Despite that blerb, there’s something I want to make abundantly clear before continuing:

Coroutines are NOT multithreading!


Coroutines are a way to break up your code in a piecewise manner. Do some of the calculation now and some later. It certainly feels like multithreading and indeed there’s no reason you can’t run a coroutine on another thread (which I’ll get into). However, coroutines are not inherently a multithreading task.

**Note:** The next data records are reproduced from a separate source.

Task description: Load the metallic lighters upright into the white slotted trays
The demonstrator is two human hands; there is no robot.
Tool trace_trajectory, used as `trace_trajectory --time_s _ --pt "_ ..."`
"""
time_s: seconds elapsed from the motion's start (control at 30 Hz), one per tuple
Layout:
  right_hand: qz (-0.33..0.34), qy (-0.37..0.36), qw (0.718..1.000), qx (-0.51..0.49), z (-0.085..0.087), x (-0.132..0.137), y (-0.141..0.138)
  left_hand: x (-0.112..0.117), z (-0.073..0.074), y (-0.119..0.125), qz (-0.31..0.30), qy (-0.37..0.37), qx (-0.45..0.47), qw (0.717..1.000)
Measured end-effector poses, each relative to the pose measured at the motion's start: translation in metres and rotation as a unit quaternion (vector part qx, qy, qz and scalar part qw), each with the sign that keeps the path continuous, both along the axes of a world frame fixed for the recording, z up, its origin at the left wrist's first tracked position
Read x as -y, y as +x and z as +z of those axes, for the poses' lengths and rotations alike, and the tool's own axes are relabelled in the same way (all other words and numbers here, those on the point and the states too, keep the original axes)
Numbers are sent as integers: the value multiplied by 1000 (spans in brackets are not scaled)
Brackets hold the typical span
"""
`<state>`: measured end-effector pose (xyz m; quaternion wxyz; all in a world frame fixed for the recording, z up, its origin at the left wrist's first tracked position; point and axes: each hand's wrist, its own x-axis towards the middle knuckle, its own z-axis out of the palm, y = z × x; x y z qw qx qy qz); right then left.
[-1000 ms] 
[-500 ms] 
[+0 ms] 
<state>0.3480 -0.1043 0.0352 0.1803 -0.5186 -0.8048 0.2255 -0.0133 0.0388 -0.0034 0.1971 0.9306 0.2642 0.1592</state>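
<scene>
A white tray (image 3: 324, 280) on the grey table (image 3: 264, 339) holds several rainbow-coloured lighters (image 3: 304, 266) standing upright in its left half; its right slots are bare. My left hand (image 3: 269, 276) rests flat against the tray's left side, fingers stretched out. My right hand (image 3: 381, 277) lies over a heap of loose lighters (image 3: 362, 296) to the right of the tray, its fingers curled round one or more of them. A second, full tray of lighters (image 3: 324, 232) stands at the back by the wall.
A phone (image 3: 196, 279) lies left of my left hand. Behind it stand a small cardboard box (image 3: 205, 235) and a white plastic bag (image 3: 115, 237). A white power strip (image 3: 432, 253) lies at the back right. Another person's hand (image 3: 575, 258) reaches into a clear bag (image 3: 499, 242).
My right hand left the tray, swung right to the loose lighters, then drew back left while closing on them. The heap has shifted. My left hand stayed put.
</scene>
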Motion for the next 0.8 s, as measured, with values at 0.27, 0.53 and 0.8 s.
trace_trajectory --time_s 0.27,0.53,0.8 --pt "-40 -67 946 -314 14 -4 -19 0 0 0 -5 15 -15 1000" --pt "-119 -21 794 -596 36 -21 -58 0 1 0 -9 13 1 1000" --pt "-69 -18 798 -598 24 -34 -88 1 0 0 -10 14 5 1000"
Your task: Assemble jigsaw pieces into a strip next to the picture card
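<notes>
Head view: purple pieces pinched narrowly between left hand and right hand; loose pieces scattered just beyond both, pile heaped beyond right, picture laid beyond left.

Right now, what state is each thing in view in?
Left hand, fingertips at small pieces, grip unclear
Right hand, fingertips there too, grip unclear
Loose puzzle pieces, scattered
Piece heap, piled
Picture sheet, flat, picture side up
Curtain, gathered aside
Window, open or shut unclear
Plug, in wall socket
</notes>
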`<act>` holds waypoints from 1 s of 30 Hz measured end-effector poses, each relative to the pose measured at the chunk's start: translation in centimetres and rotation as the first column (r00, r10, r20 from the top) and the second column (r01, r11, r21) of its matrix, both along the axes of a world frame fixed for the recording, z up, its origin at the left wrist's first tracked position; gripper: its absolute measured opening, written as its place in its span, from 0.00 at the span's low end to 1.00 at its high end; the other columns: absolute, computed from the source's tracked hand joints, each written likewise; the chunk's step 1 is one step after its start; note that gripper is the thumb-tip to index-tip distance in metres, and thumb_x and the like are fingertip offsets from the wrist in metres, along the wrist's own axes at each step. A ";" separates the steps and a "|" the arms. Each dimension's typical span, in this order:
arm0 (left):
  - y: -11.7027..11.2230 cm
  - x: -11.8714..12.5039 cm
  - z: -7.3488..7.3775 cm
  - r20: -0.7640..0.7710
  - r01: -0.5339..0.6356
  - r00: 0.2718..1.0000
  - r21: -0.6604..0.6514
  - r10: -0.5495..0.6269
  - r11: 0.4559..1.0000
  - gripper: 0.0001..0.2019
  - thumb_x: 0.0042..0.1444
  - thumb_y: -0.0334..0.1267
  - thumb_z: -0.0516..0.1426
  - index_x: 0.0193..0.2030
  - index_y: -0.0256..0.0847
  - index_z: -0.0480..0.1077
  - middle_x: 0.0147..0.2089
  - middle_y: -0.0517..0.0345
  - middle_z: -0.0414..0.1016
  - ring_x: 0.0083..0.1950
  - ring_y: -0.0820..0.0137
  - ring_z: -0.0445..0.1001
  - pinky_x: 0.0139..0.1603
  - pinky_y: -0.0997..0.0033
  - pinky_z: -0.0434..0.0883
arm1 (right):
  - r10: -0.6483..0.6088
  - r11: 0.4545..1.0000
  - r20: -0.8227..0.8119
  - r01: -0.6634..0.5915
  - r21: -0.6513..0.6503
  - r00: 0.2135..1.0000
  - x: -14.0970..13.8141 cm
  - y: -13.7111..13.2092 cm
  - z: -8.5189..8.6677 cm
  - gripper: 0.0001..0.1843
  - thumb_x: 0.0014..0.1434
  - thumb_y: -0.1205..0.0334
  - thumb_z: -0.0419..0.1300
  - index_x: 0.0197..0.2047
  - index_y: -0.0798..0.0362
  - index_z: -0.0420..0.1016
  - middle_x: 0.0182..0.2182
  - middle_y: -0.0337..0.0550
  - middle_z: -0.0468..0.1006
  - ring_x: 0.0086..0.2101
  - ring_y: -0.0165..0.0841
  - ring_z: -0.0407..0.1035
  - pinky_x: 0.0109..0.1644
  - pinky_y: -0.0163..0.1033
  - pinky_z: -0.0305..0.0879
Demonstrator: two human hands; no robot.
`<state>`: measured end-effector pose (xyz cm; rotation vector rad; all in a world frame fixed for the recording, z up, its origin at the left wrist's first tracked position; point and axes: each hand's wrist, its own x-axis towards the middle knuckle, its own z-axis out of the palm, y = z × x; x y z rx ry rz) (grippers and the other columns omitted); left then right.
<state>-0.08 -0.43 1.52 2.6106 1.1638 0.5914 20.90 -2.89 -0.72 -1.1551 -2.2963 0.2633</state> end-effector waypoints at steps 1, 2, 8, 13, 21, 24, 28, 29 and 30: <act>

With that out of the way, let’s look at some examples.

Unity provides a really convenient way to add asynchronous logic into your code:

using UnityEngine;
using System.Collections;

public class ExampleClass : MonoBehaviour
{
	private void Start()
	{
		StartCoroutine(RunsOnceASecond);
	}

	private IEnumerator RunsOnceASecond()
	{
		yield return new WaitForSeconds(1);
		Debug.Log("RunsOnceASecond " + Time.time);
	}
}

Personally, I prefer to define my coroutines as a local function if they’re small and only used once:

using UnityEngine;
using System.Collections;

public class ExampleClass : MonoBehaviour
{
	private void Start()
	{
		StartCoroutine(runsOnceASecond);
		IEnumerator runsOnceASecond()
		{
			yield return new WaitForSeconds(1);
			Debug.Log("RunsOnceASecond " + Time.time);
		}
	}
}

Unfortunately, you can’t pass a lambda into StartCoroutine().

To be clear, this isn’t truly asynchronous. All of Unity’s coroutines run synchronously, just like Start() and Update() methods. So coroutines won’t help you improve performance through threading, but they are useful for breaking up your code to be logically asynchronous. Good for when you need something to run \(n\) seconds from now, or every \(n\) seconds.

The alternative in Unreal is to use their Timers. Its much less expressive but provides a bit more control:

void AMyActor::BeginPlay()
{
	Super::BeginPlay();
	// Call RepeatingFunction once per second, starting two seconds from now.
	GetWorldTimerManager().SetTimer(MemberTimerHandle, this, &AMyActor::RepeatingFunction, 1.0f, true, 2.0f);
}

void AMyActor::RepeatingFunction()
{
	// Once we've called this function enough times, clear the Timer.
	if (--RepeatingCallsRemaining <= 0)
	{
		GetWorldTimerManager().ClearTimer(MemberTimerHandle);
		// MemberTimerHandle can now be reused for any other Timer.
	}
}

It’s also important to know that, in Unity’s Coroutines and Unreal’s Timers are attached to some sort of object. So when that object dies, the asynchronous code does too. This turns out to work great for most use cases, such as if you were to have a heart rate monitor on your main character which needs to be updated at some steady interval. You wouldn’t want that heart rate code to continue in a scene where the main character object doesn’t exist. However, there are ways to get your asynchronous code to exist in a more detached state. In Unreal, you can bind a timer to a static delegate or a lambda. In Unity, you would have to create some other GameObject which only exists to hold the coroutine.

My Interface

For my Engine, I decided to create a global manager for coroutines. So they’re never implicitly attached to any object. If you want to make sure the coroutine dies when the object does, you must explicitly stop it in the destructor. This has been working so far, but if I decide to make it more Unity-like it shouldn’t be difficult to adapt the code.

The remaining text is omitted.